▶ [WORK REQUEST]:
Below is a listing; repeat exactly the lines from the one containing "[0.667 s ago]" to the one containing "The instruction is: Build", both included.

▶ [EXTRACTED MATERIAL]:

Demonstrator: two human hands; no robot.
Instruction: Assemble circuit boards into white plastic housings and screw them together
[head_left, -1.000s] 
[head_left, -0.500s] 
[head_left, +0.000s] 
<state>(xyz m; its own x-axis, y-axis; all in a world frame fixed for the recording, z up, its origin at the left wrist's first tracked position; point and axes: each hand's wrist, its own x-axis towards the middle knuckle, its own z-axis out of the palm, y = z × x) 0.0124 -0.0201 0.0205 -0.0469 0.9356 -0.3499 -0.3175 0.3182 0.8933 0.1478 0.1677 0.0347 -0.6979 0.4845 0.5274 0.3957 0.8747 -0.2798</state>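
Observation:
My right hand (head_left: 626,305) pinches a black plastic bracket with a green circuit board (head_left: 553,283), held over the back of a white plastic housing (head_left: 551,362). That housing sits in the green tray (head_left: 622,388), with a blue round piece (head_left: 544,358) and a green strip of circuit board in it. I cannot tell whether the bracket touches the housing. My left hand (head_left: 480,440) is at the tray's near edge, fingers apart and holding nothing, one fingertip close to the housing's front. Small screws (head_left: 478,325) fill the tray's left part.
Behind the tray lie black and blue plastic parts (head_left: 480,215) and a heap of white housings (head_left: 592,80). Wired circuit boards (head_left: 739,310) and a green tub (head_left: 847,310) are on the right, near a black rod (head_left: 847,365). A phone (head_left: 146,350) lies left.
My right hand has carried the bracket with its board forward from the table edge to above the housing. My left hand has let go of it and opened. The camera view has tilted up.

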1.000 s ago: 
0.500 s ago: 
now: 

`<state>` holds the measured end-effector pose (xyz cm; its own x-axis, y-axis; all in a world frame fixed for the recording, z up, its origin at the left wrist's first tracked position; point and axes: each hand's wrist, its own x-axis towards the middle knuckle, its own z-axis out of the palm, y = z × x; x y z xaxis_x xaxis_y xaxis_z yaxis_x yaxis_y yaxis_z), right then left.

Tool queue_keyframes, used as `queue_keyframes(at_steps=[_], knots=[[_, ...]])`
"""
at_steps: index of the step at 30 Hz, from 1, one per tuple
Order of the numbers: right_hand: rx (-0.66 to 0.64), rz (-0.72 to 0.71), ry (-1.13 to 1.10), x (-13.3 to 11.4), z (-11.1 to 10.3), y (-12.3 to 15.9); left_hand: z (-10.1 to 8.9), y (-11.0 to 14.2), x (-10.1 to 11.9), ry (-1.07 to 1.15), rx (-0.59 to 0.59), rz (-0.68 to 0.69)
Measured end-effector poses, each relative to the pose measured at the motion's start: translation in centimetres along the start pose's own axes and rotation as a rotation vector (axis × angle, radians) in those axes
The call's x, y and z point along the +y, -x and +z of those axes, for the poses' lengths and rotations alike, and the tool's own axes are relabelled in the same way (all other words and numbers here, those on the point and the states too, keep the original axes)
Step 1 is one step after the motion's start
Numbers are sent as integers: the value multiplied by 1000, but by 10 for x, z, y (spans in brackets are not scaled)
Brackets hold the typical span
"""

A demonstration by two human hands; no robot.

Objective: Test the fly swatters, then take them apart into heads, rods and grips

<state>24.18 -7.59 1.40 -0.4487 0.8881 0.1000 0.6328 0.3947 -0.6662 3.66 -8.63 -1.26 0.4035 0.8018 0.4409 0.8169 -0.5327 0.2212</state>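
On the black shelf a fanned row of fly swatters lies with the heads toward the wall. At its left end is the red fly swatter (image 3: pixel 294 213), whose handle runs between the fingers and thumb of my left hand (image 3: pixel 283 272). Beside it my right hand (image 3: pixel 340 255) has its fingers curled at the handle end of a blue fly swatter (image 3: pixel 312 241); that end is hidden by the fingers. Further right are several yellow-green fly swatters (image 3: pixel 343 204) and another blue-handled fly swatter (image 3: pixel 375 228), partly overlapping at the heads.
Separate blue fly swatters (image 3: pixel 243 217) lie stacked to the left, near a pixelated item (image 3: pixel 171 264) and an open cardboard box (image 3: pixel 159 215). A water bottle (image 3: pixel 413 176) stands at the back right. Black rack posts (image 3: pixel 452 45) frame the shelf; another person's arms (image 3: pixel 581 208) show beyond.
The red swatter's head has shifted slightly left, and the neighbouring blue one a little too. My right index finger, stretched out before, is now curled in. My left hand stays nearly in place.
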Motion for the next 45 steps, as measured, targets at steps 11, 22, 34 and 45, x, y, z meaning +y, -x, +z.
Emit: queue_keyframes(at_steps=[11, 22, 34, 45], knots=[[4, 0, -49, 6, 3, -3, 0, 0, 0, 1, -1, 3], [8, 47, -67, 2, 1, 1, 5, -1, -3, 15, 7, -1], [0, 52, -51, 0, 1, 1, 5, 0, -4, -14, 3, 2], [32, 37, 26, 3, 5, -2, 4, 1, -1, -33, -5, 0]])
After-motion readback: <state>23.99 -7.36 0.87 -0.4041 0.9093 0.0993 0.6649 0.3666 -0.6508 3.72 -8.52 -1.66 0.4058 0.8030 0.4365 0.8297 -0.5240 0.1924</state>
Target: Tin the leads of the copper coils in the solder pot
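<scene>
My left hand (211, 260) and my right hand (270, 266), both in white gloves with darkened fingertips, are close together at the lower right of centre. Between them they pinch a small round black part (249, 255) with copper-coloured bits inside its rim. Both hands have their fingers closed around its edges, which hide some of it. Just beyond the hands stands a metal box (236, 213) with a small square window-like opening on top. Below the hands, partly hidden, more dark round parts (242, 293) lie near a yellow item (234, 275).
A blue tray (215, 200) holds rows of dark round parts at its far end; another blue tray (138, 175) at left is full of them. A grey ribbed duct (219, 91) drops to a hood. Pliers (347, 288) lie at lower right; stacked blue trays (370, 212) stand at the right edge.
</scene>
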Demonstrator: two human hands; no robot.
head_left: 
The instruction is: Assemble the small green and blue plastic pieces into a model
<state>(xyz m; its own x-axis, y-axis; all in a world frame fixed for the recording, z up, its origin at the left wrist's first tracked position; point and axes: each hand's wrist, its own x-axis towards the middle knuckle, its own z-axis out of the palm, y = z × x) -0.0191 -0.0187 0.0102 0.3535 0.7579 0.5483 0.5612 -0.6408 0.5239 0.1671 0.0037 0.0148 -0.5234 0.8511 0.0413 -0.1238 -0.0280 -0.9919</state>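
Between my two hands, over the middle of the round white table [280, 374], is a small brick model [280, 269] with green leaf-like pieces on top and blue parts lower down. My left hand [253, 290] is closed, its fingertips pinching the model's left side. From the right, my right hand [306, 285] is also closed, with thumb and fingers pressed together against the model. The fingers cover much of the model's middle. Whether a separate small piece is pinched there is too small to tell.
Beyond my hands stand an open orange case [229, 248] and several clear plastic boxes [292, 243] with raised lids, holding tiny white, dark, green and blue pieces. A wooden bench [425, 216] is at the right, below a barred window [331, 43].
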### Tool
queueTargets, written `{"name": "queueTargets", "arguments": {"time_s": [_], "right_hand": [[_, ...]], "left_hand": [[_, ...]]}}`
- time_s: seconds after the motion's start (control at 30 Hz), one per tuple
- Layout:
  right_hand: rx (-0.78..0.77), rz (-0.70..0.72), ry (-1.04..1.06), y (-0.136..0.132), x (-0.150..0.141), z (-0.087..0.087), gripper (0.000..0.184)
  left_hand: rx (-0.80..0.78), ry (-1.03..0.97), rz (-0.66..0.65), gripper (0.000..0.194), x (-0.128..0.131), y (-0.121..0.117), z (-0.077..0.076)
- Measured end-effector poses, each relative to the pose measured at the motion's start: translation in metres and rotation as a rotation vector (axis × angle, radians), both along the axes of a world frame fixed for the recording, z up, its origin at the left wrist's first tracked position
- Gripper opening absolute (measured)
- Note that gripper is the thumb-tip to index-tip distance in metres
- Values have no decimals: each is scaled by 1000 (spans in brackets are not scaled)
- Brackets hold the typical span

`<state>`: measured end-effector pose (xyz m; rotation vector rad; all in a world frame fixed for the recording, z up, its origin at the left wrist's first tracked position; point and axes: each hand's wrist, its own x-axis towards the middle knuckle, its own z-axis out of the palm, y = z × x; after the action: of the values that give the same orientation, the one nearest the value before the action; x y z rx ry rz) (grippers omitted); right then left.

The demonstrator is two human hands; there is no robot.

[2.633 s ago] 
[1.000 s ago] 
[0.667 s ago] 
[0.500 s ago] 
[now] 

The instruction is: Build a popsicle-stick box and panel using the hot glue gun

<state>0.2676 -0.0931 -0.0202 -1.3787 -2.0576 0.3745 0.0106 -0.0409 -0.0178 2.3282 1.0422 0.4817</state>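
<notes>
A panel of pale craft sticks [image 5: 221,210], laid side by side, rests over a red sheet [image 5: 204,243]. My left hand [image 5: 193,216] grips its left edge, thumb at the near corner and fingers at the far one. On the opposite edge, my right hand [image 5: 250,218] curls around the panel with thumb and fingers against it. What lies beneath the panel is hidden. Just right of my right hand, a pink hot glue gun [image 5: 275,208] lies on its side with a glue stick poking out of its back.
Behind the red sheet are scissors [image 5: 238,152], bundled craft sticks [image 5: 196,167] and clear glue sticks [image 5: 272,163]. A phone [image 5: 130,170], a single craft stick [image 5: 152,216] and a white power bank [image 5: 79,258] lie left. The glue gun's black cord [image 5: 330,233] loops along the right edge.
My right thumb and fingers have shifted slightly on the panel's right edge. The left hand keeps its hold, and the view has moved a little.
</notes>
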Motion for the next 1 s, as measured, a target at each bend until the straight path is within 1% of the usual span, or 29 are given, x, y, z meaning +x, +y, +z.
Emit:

▶ [ANSWER TO THIS TASK]:
[0.667 s ago] 
[0.500 s ago] 
[now] 

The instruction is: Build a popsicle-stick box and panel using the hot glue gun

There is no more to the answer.